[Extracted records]
• • •

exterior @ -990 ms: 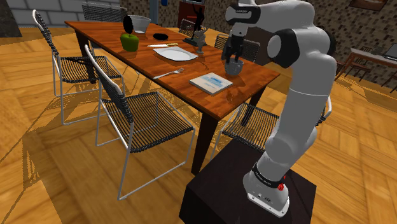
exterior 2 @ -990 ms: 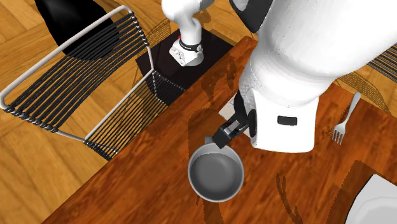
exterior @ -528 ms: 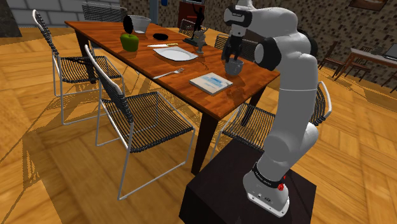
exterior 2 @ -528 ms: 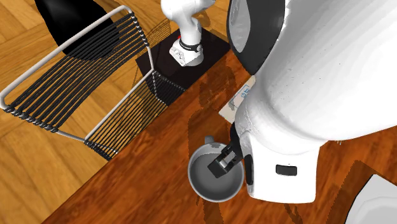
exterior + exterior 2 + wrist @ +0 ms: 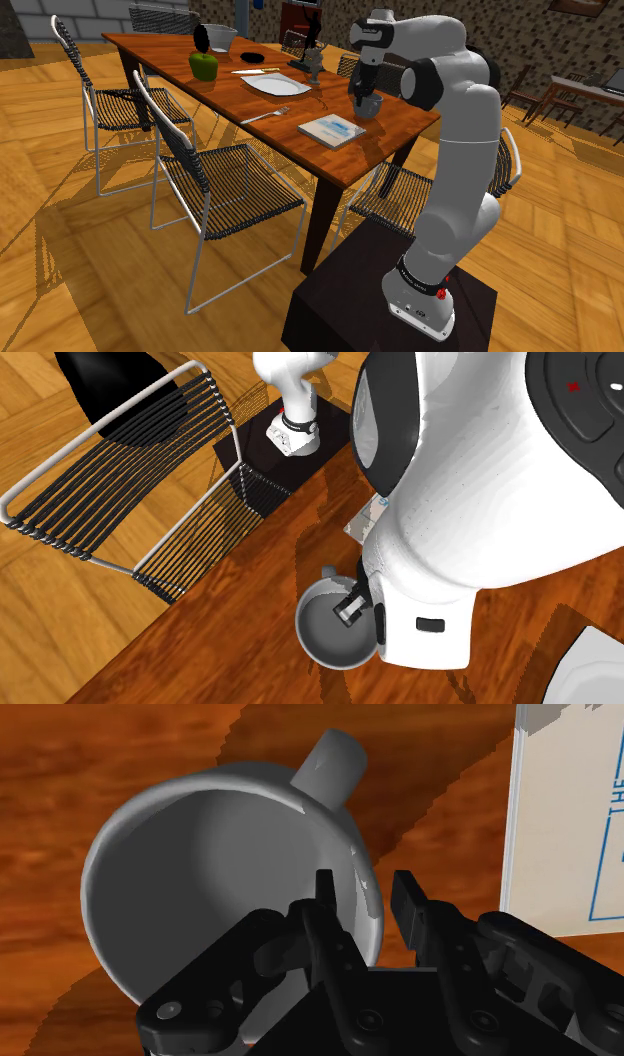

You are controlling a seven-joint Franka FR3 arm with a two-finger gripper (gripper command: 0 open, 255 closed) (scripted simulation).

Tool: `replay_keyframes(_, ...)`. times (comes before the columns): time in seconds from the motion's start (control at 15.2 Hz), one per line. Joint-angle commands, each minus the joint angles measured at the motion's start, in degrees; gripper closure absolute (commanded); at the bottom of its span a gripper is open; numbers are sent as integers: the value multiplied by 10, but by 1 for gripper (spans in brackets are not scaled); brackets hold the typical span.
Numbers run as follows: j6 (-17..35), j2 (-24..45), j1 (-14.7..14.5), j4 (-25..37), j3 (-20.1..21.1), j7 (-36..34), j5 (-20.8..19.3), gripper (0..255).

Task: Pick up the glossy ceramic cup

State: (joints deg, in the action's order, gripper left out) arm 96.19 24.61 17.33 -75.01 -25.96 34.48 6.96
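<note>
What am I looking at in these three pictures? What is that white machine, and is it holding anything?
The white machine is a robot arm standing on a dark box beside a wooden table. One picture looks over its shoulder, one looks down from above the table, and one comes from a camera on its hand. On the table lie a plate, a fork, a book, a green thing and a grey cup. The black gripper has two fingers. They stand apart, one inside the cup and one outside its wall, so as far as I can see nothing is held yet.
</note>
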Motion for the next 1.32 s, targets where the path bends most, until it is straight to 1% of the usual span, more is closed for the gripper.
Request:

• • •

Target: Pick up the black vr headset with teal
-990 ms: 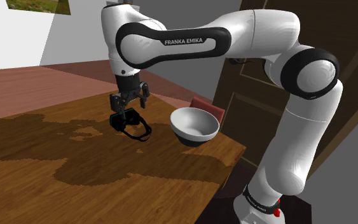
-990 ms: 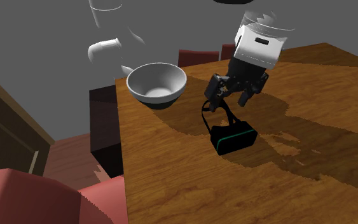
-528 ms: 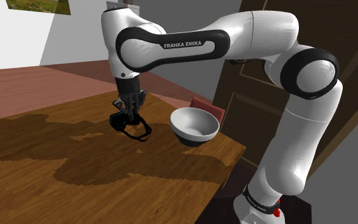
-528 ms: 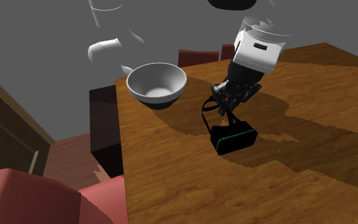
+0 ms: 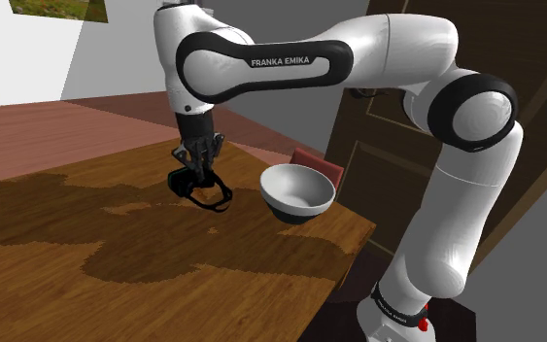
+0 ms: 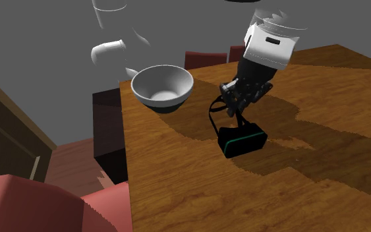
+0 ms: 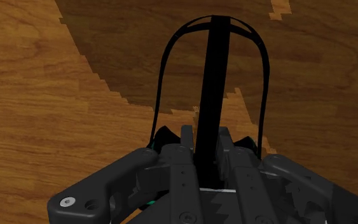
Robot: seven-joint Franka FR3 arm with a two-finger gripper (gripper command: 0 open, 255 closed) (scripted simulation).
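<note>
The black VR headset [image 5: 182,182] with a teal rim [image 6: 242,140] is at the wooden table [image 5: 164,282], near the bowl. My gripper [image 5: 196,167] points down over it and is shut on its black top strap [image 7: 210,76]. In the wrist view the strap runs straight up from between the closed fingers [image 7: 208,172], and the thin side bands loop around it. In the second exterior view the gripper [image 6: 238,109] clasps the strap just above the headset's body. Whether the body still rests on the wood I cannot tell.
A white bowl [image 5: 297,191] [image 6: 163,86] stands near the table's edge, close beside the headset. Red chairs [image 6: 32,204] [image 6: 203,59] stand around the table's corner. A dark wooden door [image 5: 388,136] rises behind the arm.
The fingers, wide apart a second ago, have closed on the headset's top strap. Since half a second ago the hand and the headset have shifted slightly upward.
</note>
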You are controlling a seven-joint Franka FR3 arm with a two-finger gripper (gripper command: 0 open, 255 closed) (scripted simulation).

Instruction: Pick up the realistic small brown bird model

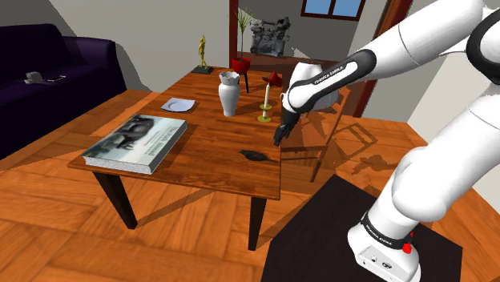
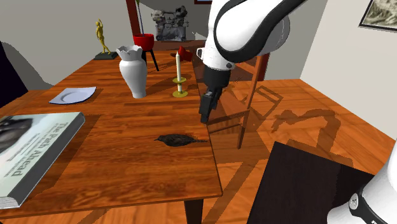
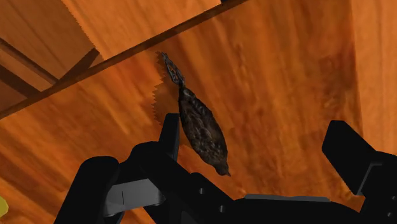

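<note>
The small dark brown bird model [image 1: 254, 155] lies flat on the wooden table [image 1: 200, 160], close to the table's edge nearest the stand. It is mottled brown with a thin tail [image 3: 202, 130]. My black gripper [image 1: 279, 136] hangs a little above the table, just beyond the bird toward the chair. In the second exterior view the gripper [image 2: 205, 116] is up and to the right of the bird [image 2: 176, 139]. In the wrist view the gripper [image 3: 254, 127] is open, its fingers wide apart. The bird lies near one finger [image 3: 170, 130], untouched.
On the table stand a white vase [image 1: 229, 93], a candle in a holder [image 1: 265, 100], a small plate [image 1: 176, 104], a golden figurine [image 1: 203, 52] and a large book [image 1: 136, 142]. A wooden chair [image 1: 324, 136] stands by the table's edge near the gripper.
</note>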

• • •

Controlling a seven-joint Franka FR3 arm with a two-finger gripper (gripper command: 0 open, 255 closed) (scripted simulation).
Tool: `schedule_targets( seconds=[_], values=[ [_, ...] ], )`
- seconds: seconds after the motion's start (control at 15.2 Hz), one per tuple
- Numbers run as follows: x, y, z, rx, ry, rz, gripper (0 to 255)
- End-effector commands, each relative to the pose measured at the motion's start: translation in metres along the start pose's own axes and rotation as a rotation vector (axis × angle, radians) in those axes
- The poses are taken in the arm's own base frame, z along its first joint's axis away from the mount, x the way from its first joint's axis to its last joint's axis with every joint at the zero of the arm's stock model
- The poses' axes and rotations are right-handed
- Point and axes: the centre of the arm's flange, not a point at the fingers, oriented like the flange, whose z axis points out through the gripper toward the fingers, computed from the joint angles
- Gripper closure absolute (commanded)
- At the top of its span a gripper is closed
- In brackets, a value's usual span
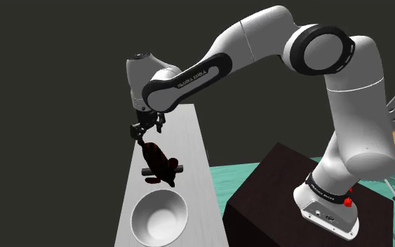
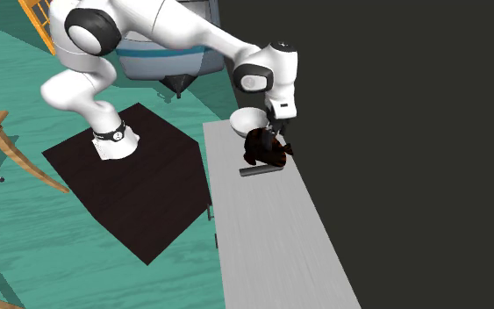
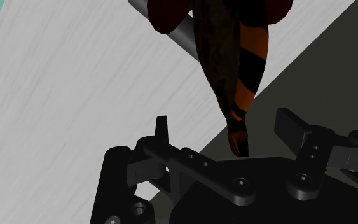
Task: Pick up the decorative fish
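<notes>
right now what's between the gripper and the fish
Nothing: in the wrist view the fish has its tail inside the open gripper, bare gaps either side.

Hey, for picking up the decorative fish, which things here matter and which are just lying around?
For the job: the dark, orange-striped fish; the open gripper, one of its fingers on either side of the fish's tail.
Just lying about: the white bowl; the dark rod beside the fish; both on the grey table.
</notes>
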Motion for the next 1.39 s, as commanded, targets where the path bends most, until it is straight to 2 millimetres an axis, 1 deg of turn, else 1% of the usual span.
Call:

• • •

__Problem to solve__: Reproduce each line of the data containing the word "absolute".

__Answer for the task__:
Tool: `replay_keyframes(_, ...)`. times (comes before the columns): time in seconds from the motion's start (control at 15.2 Hz), one per line. Joint-angle commands, each minus the joint angles measured at the motion's start, in degrees; gripper closure absolute (commanded); at the bottom of its span a gripper is open; numbers are sent as integers: the value multiplied by 10, but by 1 for gripper (spans in brackets are not scaled); brackets hold the typical span.
- Gripper closure absolute (commanded)

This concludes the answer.